Author:Kenneth Oppel
Language: eng
Format: epub
Publisher: HarperCollins Canada
Published: 2016-08-01T04:00:00+00:00


14.

WORDPLAY

HE CAME TO US, TOO,” I SAID, WHEN SHE started telling me about her visit from Ethan Withrow.

“He said he would. Are you going to work with him?”

I shook my head and wondered if she looked relieved. “My father got all pigheaded about it.”

“Did he tell you the legend of the Black Beauty?”

“Incredible, isn’t it? Did you tell him you have the tooth?”

“Of course not!”

I grinned. “Have you noticed yourself having any strange powers yet?”

“I do feel invincible,” she admitted with a smile.

“You always were,” I said, and meant it. To me there was something indestructible about her, like deep down there was this core of confidence and conviction that nothing could harm. “I like the idea of the tooth shooting like an arrow.”

“I’ll have to try it,” she said. “Maybe on one of the singing Yalies.”

As usual I’d found her out prospecting with her little team, and she’d broken away to join me in a large rectangular opening at the base of the butte. The sides and ceiling were so square it looked like it had been chiseled out on purpose, a small stage for the dinosaurs to put on plays for one another. We had to keep our voices low because it was quite echoey inside.

“The Plains Indians,” she said, “they must have come across so many fossils, weathered out, over the centuries. I wonder if that’s what gave them the idea for their giants and monsters. They had proof right at their feet.”
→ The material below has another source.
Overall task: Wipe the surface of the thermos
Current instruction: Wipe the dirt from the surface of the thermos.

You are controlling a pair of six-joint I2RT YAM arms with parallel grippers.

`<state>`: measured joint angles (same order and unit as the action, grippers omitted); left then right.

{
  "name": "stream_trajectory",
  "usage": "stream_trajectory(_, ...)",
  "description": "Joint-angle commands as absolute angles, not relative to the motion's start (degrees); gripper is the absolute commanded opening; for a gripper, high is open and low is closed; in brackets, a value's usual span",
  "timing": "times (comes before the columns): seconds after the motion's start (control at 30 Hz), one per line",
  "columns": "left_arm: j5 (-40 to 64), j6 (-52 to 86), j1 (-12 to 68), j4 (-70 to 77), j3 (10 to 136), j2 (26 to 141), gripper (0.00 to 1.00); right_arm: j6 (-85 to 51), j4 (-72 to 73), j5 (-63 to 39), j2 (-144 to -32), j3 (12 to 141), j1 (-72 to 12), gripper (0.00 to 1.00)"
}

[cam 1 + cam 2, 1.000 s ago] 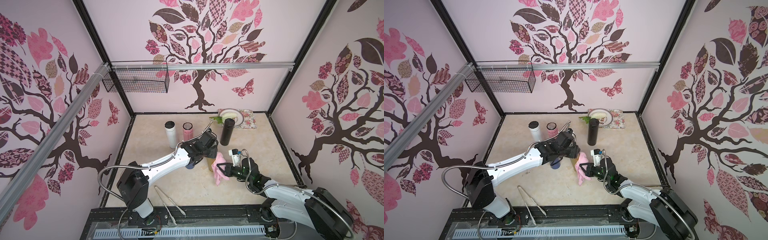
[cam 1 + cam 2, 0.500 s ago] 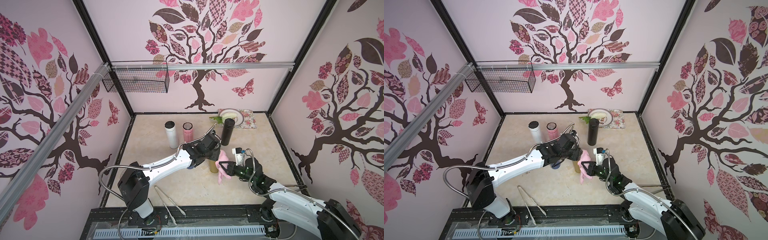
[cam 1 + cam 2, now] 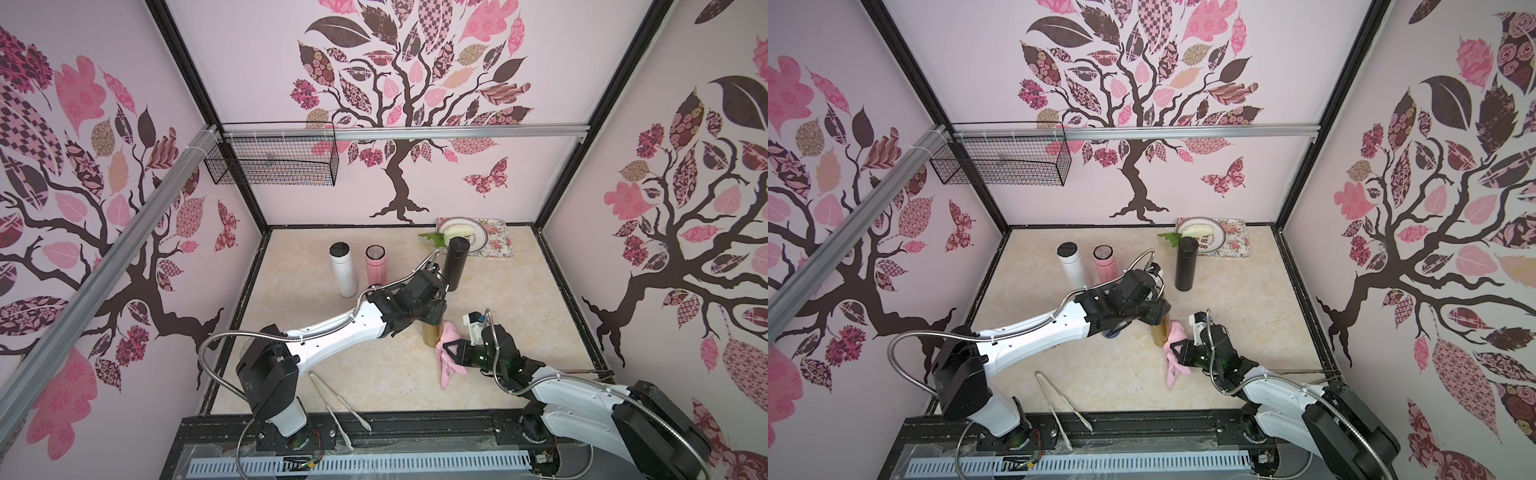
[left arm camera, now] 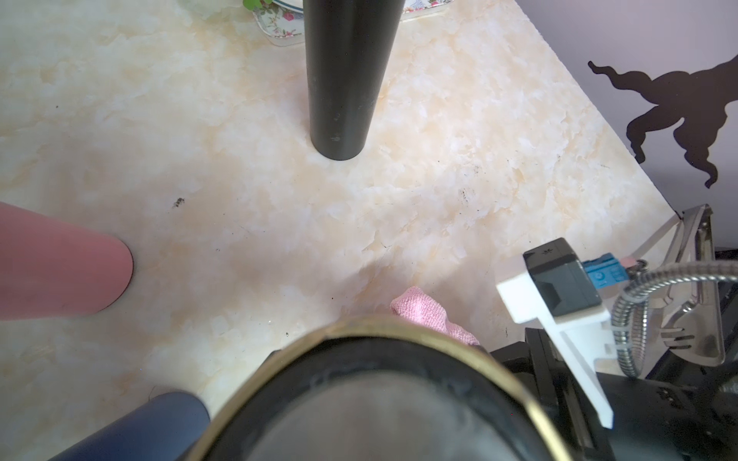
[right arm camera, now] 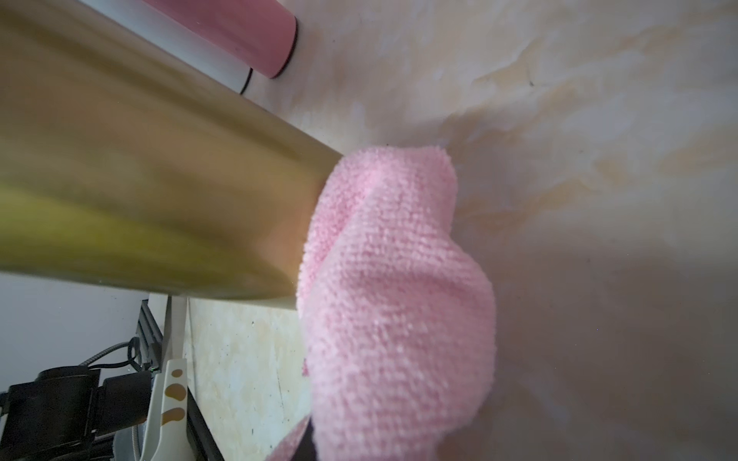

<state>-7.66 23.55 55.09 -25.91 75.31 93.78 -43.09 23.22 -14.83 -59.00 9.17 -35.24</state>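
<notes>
Jaws of the left gripper (image 3: pixel 432 321) are closed, apparently on the top of the gold thermos (image 3: pixel 430 337), which stands upright mid-table (image 3: pixel 374 374). Right gripper (image 3: pixel 450 347) is clamped on the pink cloth (image 5: pixel 395 279), pressed against the thermos's lower side. In both top views the left gripper's body hides the thermos's upper part. Neither wrist view shows fingertips.

left gripper (image 3: pixel 1158 319) clamps the top of the gold thermos (image 3: pixel 1159 337), upright on the table (image 3: pixel 1121 374). right gripper (image 3: pixel 1179 345) pinches the pink cloth (image 3: pixel 1172 374), upper fold pressed against the thermos side (lower end trails on the table). black thermos (image 3: pixel 1185 266) stands apart behind. tongs (image 3: pixel 1061 401) lie near the front edge.
</notes>
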Motion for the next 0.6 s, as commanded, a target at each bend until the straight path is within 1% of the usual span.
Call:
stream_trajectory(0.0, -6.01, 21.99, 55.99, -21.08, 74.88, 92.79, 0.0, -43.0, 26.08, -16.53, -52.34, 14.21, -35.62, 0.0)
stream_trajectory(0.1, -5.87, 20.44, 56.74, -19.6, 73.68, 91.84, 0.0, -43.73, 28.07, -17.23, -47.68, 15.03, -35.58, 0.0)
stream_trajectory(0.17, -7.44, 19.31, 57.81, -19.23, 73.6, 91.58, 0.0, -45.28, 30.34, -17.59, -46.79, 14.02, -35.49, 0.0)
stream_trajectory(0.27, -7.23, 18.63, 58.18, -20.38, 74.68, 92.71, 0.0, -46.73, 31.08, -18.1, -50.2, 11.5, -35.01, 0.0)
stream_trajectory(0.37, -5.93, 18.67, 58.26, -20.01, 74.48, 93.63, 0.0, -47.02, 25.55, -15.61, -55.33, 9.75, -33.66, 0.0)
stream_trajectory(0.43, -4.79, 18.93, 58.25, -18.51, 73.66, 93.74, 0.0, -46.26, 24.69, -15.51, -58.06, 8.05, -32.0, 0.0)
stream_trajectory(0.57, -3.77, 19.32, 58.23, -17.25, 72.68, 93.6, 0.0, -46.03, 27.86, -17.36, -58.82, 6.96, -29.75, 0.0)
“That’s what Withrow thinks. I didn’t think it was a bad idea, working with him. We could’ve used the help, and the money. He even offered to advance us some to keep us in the field longer. That guide of his, Thomas, he might’ve been able to talk to the local Sioux. To get some information about where the tooth came from.”

“That might not have gone well.”

“Maybe not. I had a run in with a Sioux boy.” I’d been waiting to tell her about it for days.

“Were you frightened?” she said, putting her hand on my arm.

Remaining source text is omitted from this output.